Today, Mama and Papa had left to go on a mission that would take a week at the earliest to complete. Brother had made it home as soon as they had left, off for the week, as was I; it was spring break.
He slid the door open, and I stayed in the hallway, waiting for him. I smiled at my idea, loving how it played out in my head.
"I'm home," he called to me once the door was shut, and I darted from my hiding spot, leaping into him.
"Welcome back," I cried cheerily to him. My arms tried to wrap around his middle, but I was much too small to encircle his waist completely. He laughed at my enthusiasm and lifted my chin up.
He covered my lips with his, running his tongue along the outline of my mouth. My gasp gave him what he wanted, and he kissed me until I could feel saliva on my chin and white lights were blinking in my eyes. When he pulled back, my heart was pounding and I was clinging to him as though he was my lifeline.
"I think that has to be the best 'welcome home' that I've received to date." I felt the blush creeping over my entire body at those words. We were quiet then, and Brother led me to his room, so far away from the entrance, all the way at the end of the east wing.

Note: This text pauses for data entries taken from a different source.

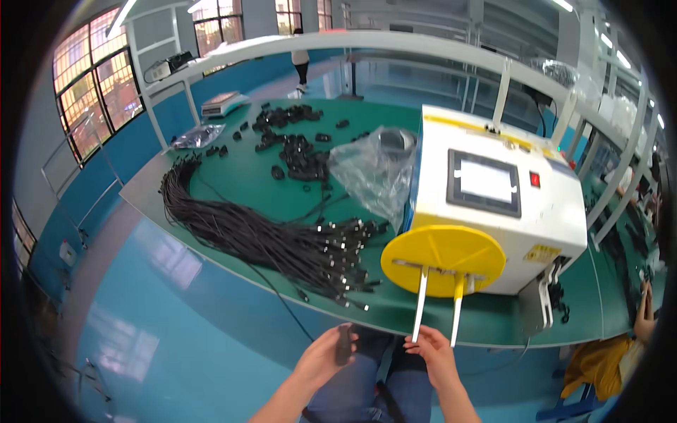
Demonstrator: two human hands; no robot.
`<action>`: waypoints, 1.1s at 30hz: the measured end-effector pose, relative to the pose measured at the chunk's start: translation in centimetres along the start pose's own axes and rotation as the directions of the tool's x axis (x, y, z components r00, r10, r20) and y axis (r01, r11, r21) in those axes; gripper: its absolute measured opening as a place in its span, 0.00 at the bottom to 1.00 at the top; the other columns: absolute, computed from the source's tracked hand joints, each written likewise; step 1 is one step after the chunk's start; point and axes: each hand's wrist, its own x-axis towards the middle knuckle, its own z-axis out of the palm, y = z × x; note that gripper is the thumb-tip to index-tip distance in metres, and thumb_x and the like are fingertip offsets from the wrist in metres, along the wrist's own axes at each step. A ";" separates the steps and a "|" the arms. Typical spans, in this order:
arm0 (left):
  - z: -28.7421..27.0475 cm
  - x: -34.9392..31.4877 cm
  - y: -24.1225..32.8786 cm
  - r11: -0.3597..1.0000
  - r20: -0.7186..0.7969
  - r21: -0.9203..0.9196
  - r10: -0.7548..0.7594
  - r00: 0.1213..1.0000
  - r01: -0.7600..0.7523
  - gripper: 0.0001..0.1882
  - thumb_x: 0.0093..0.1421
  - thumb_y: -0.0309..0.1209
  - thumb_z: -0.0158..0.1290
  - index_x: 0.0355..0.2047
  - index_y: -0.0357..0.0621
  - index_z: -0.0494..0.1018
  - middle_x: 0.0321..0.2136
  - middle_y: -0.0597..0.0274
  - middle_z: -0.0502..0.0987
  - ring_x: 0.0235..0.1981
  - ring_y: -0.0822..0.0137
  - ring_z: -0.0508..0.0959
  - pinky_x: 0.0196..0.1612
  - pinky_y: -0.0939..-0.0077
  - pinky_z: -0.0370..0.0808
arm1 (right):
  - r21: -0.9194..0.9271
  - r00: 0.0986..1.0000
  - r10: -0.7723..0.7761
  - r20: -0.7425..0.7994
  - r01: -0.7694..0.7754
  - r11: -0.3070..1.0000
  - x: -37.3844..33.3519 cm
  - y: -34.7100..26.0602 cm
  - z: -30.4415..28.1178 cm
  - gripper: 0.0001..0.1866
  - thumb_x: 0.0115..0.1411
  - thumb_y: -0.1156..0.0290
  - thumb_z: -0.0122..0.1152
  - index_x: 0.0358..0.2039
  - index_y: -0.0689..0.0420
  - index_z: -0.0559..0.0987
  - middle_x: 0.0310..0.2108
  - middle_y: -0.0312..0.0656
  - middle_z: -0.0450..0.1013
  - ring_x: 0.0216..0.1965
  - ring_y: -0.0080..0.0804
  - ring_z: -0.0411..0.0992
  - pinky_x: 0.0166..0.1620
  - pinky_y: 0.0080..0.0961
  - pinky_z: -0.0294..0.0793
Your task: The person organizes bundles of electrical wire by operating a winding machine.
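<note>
My left hand (326, 356) is closed around a black elongated piece (343, 344) in front of the table edge; its exact kind is unclear. A thin black cable (283, 302) runs from the bundle down toward this hand. At the lower tip of a white prong (421, 303), the fingers of my right hand (435, 354) are pinched together. That prong and a second one (456, 321) stick out from a yellow disc (443, 254) on the front of a white machine (497, 204). Whether a cable end is also between my right fingers cannot be made out.
A thick bundle of black cables (240, 229) with metal-tipped ends covers the table's left side. Behind it lie black coiled pieces (300, 151) and a clear plastic bag (374, 173). A scale (224, 103) stands far left. Another person's arm (644, 314) shows at right.
</note>
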 end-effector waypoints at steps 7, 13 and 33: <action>1.1 12.4 15.8 0.948 0.147 -0.095 0.316 0.937 -0.305 0.13 0.65 0.39 0.43 0.42 0.44 0.65 0.38 0.60 0.71 0.37 0.69 0.72 0.34 0.71 0.75 | -0.028 0.999 -0.008 -0.034 0.007 1.000 2.1 -0.1 -1.5 0.16 0.59 0.76 0.52 0.47 0.67 0.69 0.35 0.51 0.74 0.33 0.37 0.76 0.33 0.25 0.78; 0.4 21.5 24.4 0.377 -0.238 0.869 0.887 0.397 -0.321 0.24 0.58 0.41 0.50 0.48 0.34 0.66 0.46 0.45 0.71 0.46 0.52 0.73 0.45 0.65 0.71 | -0.030 1.000 0.007 0.019 -0.006 1.000 2.8 0.1 -1.3 0.17 0.59 0.75 0.52 0.48 0.68 0.68 0.35 0.52 0.73 0.31 0.38 0.76 0.30 0.26 0.78; -5.1 9.5 12.9 -0.509 0.588 0.804 0.599 0.544 -0.308 0.10 0.52 0.22 0.52 0.37 0.39 0.74 0.32 0.58 0.75 0.38 0.57 0.73 0.41 0.66 0.70 | -0.030 0.999 -0.043 -0.024 0.042 0.999 2.7 0.4 -1.3 0.14 0.59 0.76 0.50 0.46 0.67 0.70 0.32 0.49 0.73 0.28 0.34 0.75 0.28 0.22 0.77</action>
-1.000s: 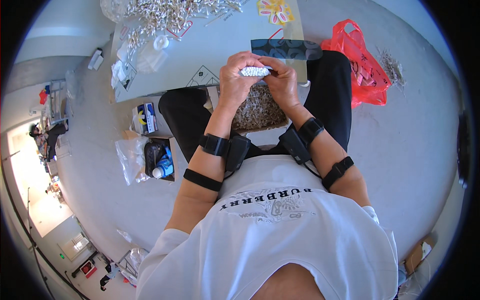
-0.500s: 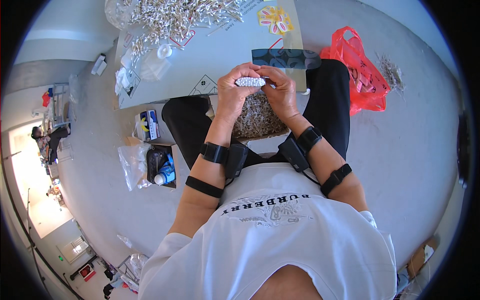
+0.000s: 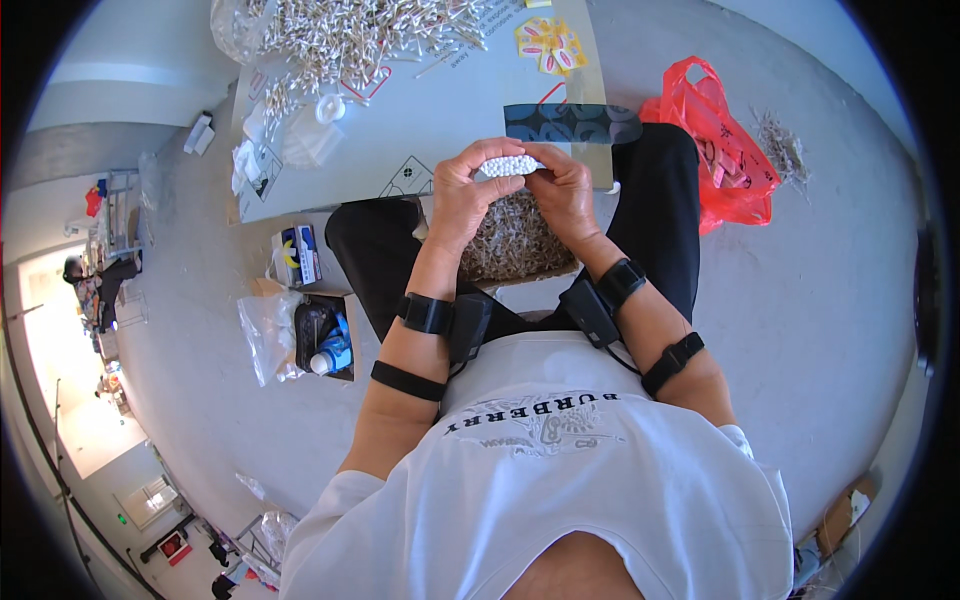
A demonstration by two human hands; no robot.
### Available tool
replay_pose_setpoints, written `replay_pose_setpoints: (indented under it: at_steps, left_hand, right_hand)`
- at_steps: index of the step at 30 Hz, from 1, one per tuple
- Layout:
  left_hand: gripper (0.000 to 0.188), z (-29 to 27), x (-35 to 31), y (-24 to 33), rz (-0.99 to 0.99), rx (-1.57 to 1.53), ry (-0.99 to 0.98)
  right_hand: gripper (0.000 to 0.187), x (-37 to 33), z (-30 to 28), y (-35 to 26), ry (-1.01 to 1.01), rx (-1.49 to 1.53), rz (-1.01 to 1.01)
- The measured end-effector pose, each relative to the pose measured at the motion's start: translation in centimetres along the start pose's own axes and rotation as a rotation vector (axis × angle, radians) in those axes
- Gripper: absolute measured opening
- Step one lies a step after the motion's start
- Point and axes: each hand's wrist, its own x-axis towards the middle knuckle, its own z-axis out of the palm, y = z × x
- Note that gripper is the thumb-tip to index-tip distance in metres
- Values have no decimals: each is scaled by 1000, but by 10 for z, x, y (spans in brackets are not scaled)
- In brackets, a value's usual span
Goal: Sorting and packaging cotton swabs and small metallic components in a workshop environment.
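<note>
A tight bundle of white-tipped cotton swabs [image 3: 508, 166] is held up between both hands, its round tips facing me. My left hand [image 3: 467, 190] wraps round its left side, thumb below and fingers above. At the right end, my right hand [image 3: 562, 192] pinches the bundle with bent fingers, partly hiding it. Under the hands, between my knees, sits a box of loose swabs [image 3: 515, 240]. Beyond them, on the table [image 3: 400, 120], lies a big heap of loose cotton swabs [image 3: 350, 40].
A dark translucent sheet [image 3: 570, 123] overhangs the table's right edge. Yellow-and-white packets [image 3: 552, 45] and a round white lid [image 3: 330, 107] lie on the table. A red plastic bag [image 3: 705, 160] stands at right; an open carton with a bottle [image 3: 330, 355] is on the floor at left.
The bundle has shifted slightly to the right and tilted, its right end now a little higher. Both hands still hold it.
</note>
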Motion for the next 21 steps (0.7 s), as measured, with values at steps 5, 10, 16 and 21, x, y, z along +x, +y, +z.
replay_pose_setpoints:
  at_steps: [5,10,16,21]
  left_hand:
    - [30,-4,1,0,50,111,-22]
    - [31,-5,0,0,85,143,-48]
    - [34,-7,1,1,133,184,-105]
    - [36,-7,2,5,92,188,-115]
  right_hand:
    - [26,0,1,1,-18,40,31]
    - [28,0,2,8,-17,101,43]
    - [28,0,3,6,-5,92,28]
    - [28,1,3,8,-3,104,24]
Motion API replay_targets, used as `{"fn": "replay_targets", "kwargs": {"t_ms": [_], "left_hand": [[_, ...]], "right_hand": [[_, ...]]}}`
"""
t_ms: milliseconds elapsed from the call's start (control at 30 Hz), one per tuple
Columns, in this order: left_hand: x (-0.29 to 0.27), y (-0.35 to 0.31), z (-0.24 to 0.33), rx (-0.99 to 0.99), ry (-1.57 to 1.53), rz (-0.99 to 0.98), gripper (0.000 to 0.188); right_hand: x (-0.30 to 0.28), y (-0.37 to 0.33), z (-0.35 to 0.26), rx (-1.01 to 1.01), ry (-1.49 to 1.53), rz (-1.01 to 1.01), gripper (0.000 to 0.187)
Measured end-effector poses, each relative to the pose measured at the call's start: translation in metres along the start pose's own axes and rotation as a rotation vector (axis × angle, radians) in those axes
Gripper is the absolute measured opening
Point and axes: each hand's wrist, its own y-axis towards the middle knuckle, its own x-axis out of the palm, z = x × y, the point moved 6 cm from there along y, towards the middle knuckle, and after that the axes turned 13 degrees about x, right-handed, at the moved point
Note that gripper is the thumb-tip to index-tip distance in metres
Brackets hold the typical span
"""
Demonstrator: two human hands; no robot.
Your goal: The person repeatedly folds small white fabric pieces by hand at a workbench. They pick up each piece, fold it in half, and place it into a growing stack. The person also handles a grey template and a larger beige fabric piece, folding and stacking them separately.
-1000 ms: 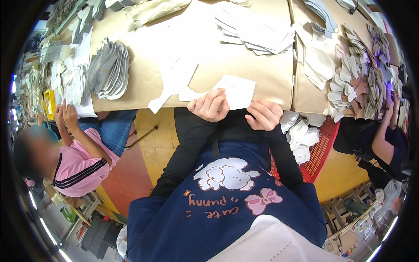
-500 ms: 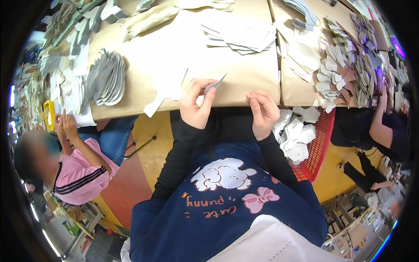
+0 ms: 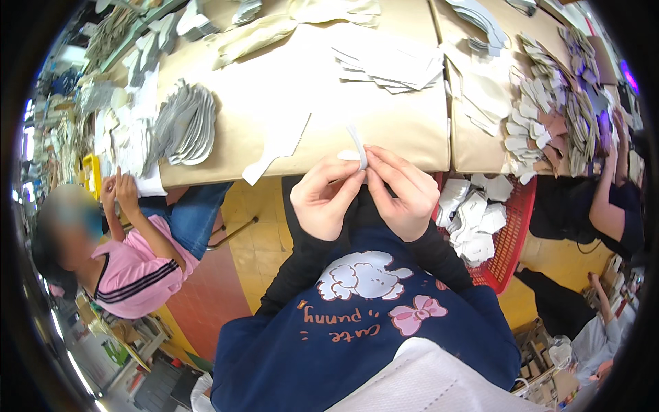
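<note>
Evidently we have a thin, curved white cut-out (image 3: pixel 360 147) held up edge-on at the bench's (image 3: pixel 405 130) near side, both grips closed on it. We judge the step to be working its edge; moving on calls for light, even pressure. Our left hand (image 3: pixel 325 196) and right hand (image 3: pixel 403 192) meet, thumbs toward us. Leftward lies a notched white piece (image 3: pixel 278 147).
</note>
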Motion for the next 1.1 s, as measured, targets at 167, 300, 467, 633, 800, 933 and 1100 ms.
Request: {"fn": "replay_targets", "kwargs": {"t_ms": [167,300,467,633,800,933,1100], "left_hand": [[0.011,0.001,0.026,0.299,0.471,-0.178,0.024],[0.021,-0.002,0.027,0.392,0.588,-0.185,0.025],[0.018,-0.006,0.009,0.112,0.238,-0.108,0.022],[0.01,-0.004,-0.002,-0.044,0.038,-0.061,0.018],[0.008,-0.004,-0.005,-0.078,0.022,-0.057,0.016],[0.006,-0.007,-0.008,-0.123,-0.033,-0.053,0.016],[0.001,-0.003,-0.011,-0.141,-0.175,-0.021,0.017]], "right_hand": [[-0.01,-0.006,-0.001,0.01,0.023,0.023,0.019],[-0.013,-0.008,0.005,0.07,0.001,0.064,0.016],[-0.013,-0.01,0.019,0.323,0.207,0.009,0.013],[-0.011,-0.007,0.013,0.238,0.091,-0.071,0.014],[-0.007,-0.007,0.011,0.184,0.01,-0.054,0.014],[-0.004,-0.008,0.021,0.327,0.149,-0.068,0.013],[-0.002,-0.004,0.025,0.426,0.287,-0.126,0.012]]}}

"Even better than when Shisui-san welcomes you home?" I asked the blush coloring my cheeks, sending heat through my body. He looked at me, shocked at what I was saying. His lips descended on mine for only a moment, as if he was promising that he would answer once our lips disconnected.
"You can't welcome me home like that, little brother." His lips caressed the outer shell of my ear, and as he spoke, heat lanced down my spine like a hot whip. How could I want to hit him for saying the words that meant he was waiting for me?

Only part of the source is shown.